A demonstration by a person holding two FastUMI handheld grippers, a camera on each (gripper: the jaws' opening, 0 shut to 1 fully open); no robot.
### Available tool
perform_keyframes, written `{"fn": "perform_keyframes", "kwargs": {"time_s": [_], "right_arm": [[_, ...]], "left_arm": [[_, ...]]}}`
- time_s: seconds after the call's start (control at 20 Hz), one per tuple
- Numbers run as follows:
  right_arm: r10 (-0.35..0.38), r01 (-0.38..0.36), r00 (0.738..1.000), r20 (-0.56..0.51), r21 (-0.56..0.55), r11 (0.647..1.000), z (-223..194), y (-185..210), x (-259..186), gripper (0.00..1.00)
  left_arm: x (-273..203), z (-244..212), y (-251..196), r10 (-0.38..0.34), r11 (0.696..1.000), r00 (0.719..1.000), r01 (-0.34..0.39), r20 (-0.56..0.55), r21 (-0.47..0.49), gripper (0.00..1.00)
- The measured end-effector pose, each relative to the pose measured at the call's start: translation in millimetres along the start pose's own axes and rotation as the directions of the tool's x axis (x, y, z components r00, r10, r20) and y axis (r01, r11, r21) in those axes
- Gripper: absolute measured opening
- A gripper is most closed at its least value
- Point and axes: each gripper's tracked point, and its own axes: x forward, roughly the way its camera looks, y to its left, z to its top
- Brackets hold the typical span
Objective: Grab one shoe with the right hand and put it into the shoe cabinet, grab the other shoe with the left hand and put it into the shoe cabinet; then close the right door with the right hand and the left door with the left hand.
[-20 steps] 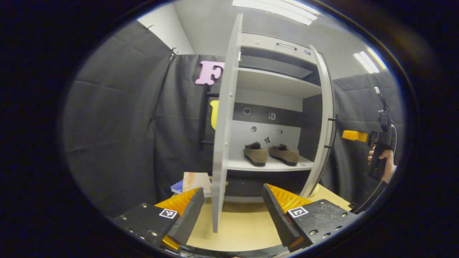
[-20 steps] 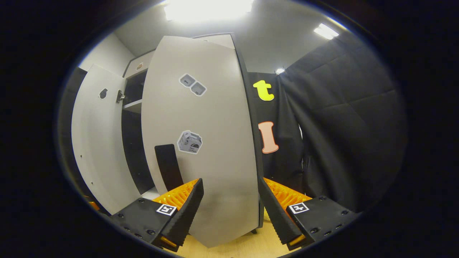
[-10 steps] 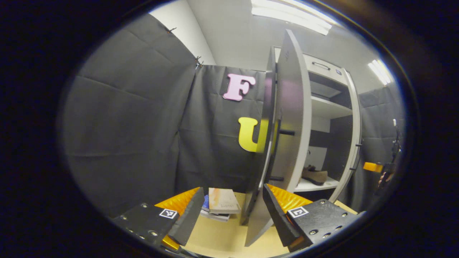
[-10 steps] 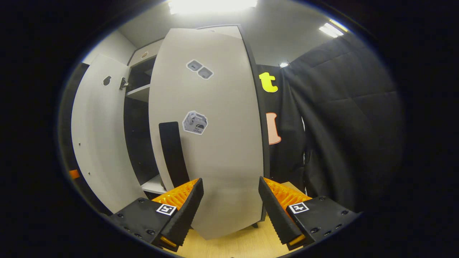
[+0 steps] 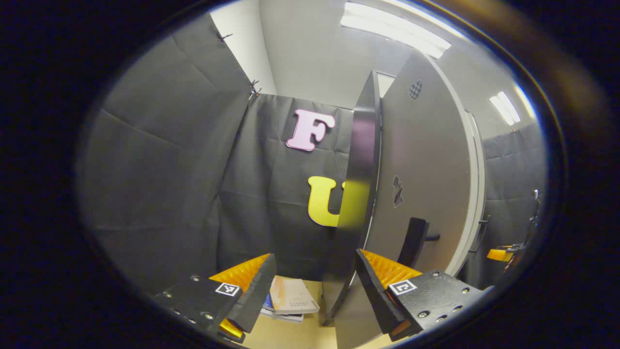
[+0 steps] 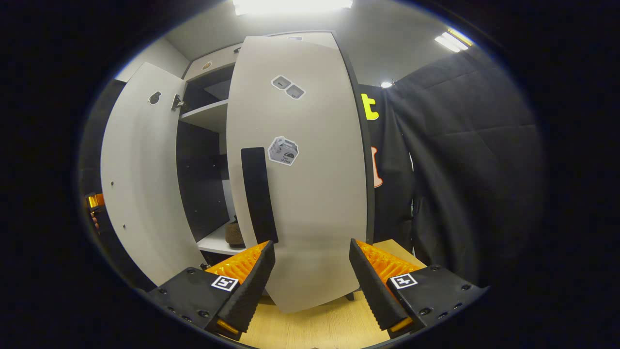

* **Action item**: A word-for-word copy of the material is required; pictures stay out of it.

* **Expected output**:
A demonstration by a person holding two FastUMI handheld grippers, a camera on each (gripper: the jaws' opening, 0 shut to 1 fully open); no robot.
### Available tool
perform_keyframes, written `{"fn": "perform_keyframes", "kwargs": {"time_s": [_], "right_arm": [[_, ...]], "left_arm": [[_, ...]]}}`
- time_s: seconds after the call's start (control at 20 Hz), one per tuple
- Numbers run as follows:
  right_arm: r10 (-0.35..0.38), r01 (-0.38..0.36), r00 (0.738..1.000), r20 (-0.56..0.51), r21 (-0.56..0.55), r11 (0.647..1.000), z (-223..194), y (-185..210), x (-259..186), gripper (0.00..1.00)
  left_arm: x (-273..203), z (-244..212), y (-251..196), r10 (-0.38..0.34), r11 (0.696..1.000), r00 (0.719..1.000), r01 (-0.34..0.39), r20 (-0.56..0.55), r21 (-0.47..0.49), gripper (0.00..1.00)
- The measured end-effector pose, each relative to the pose measured at the call's start: translation in millimetres along the start pose's own axes and rotation as the directions of the tool's x axis (x, y, z components r00, r10, r20) and y axis (r01, r11, r21) in those axes
- Gripper: absolute measured opening
- A gripper is most closed at its least value
- Point and axes: each gripper's tracked point, and its own axes: x forward, roughly the way its camera looks, y to its left, z to its top
- Brackets hold the typical span
Objective: Grab one shoe with the right hand and put it into the shoe cabinet, grab the other shoe with the left hand and put it into the shoe cabinet; then close the right door with the right hand and the left door with the left hand.
[-20 steps] 
[-20 steps] 
[-10 steps] 
[-10 steps] 
[+0 steps] 
[+0 steps] 

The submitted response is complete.